L’AMO n’est pas soumis à l’obligation d’assurance décennale, car il n’intervient pas en tant que constructeur au sens de la loi Spinetta (loi du 4 janvier 1978). Il ne réalise pas de mission de conception ni de direction des travaux, et sa prestation n’affecte pas directement la structure ou la réalisation de l’ouvrage.
Toutefois, cela ne signifie pas qu’il n’a aucune responsabilité.
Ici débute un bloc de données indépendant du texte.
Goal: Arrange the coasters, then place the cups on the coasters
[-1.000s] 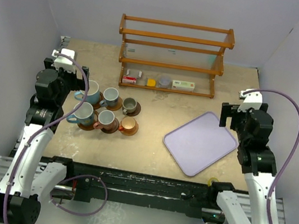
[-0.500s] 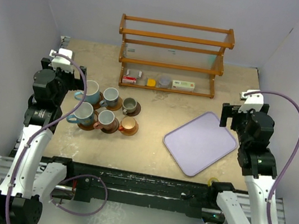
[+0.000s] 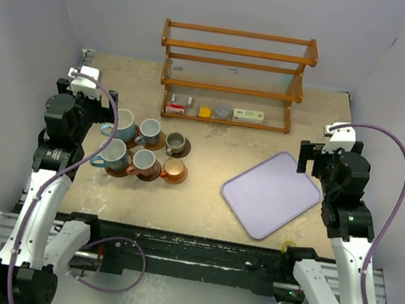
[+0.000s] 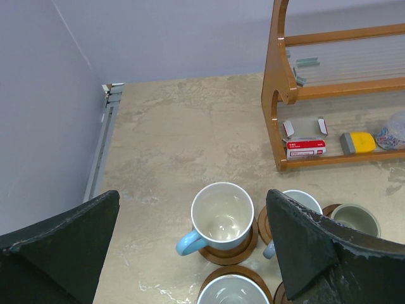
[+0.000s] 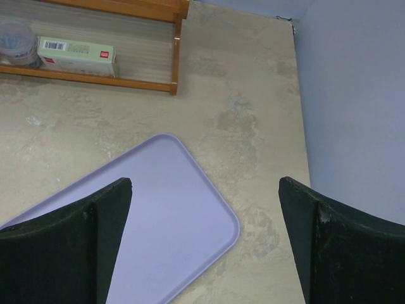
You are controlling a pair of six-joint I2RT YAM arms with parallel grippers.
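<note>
Six cups (image 3: 150, 130) stand on coasters (image 4: 221, 256) in two rows of three on the counter (image 3: 200, 213), before the wooden rack's (image 3: 238, 50) left end, while the left jaws and right jaws stand wide apart, empty.

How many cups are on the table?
6, in two rows left of the tray. Back: blue cup, grey-blue cup, grey cup. Front: light blue cup, brownish cup, orange cup. None appears hidden.
</note>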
L’AMO peut être tenu responsable en cas d’erreur de conseil, de négligence, d’omission ou de manquement à ses obligations, notamment si cela cause un préjudice financier au maître d’ouvrage. Il doit donc souscrire une assurance en responsabilité civile professionnelle, spécifique à son activité de conseil.
L’AMO conseille un choix de matériaux non adaptés au projet, entraînant un surcoût ou un retard important.
Il manque à une obligation contractuelle, comme le suivi des délais, et cela impacte le maître d’ouvrage.
Il omet de signaler un risque identifié lors d’une phase d’étude préalable.
Le maître d’ouvrage délégué peut se retrouver dans une position plus engageante : s’il exerce des missions opérationnelles ou de gestion d’exécution, il peut être considéré comme un constructeur et soumis à l’obligation d’assurance décennale, contrairement à l’AMO.